● **Task prompt**: Nothing but the lines from the one with "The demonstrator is" through the end of the listing below should appear in your reply, each copied exactly.
::: Records supplied
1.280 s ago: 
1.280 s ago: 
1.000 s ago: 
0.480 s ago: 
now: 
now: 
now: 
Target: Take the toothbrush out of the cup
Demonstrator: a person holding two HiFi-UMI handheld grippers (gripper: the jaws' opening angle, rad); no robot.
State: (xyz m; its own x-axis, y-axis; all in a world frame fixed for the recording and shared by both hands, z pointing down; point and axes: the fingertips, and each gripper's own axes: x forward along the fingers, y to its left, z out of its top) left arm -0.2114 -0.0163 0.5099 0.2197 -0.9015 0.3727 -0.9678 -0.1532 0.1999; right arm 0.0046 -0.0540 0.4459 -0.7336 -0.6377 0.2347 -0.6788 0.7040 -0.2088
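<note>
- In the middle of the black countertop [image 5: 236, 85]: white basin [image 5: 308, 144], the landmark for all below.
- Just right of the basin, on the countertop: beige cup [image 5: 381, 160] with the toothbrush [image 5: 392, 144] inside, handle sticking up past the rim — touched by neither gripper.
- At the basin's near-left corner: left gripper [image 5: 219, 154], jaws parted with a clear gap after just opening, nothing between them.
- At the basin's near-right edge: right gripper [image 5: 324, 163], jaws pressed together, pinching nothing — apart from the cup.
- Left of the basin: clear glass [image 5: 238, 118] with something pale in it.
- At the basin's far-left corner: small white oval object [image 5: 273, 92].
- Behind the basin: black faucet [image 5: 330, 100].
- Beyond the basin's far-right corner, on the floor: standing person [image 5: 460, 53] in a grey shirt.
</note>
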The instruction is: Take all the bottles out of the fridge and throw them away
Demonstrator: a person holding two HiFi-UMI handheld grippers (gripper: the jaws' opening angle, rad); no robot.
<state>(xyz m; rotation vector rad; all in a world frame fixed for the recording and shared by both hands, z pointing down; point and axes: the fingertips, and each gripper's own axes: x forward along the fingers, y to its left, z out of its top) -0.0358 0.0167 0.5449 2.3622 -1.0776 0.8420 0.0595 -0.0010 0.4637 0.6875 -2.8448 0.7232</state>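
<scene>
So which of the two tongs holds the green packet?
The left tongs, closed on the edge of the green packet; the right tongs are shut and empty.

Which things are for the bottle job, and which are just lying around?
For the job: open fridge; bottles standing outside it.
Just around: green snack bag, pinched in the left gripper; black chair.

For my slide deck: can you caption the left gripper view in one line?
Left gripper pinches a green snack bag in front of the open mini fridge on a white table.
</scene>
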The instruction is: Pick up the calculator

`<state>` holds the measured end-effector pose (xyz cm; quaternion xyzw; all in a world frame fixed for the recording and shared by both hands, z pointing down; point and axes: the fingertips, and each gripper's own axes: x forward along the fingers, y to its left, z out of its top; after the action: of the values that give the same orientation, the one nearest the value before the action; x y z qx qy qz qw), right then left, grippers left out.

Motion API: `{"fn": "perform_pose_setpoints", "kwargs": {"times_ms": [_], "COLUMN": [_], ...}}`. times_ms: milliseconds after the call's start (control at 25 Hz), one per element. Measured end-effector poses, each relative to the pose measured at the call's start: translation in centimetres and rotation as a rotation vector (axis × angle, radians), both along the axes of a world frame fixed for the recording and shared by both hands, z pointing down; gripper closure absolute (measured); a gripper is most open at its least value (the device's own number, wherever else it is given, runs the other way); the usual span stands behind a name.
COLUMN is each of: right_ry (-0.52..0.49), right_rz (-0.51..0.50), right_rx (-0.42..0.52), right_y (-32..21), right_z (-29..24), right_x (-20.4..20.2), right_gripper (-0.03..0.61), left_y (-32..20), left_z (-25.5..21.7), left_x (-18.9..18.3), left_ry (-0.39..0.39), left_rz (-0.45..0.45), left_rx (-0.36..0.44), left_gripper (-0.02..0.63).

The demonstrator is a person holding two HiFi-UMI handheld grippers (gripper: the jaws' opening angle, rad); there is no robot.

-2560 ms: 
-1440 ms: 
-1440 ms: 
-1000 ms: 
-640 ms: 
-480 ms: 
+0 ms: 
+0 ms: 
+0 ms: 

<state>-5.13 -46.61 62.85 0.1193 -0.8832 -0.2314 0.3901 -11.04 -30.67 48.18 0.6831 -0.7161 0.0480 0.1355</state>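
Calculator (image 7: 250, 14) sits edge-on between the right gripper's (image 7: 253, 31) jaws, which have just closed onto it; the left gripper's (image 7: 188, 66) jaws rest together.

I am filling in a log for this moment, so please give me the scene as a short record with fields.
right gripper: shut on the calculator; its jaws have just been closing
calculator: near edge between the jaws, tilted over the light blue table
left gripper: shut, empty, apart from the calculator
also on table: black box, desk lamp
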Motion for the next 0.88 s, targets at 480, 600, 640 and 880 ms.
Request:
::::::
● **Solution to this exercise**:
The demonstrator is a person holding two HiFi-UMI handheld grippers (gripper: the jaws' opening angle, rad); there is no robot.

-2560 ms: 
-1440 ms: 
-1440 ms: 
-1000 ms: 
-640 ms: 
-480 ms: 
+0 ms: 
+0 ms: 
+0 ms: 

<state>-5.13 -46.61 62.85 0.1193 -0.8832 -0.2314 0.3901 -11.04 -30.67 48.18 0.6831 -0.7161 0.0480 0.1355</state>
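Calculator (image 7: 250, 14) sits edge-on between the right gripper's (image 7: 253, 31) jaws, which have just closed onto it; the left gripper's (image 7: 188, 66) jaws rest together.

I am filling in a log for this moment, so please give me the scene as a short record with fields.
right gripper: shut on the calculator; its jaws have just been closing
calculator: near edge between the jaws, tilted over the light blue table
left gripper: shut, empty, apart from the calculator
also on table: black box, desk lamp
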Motion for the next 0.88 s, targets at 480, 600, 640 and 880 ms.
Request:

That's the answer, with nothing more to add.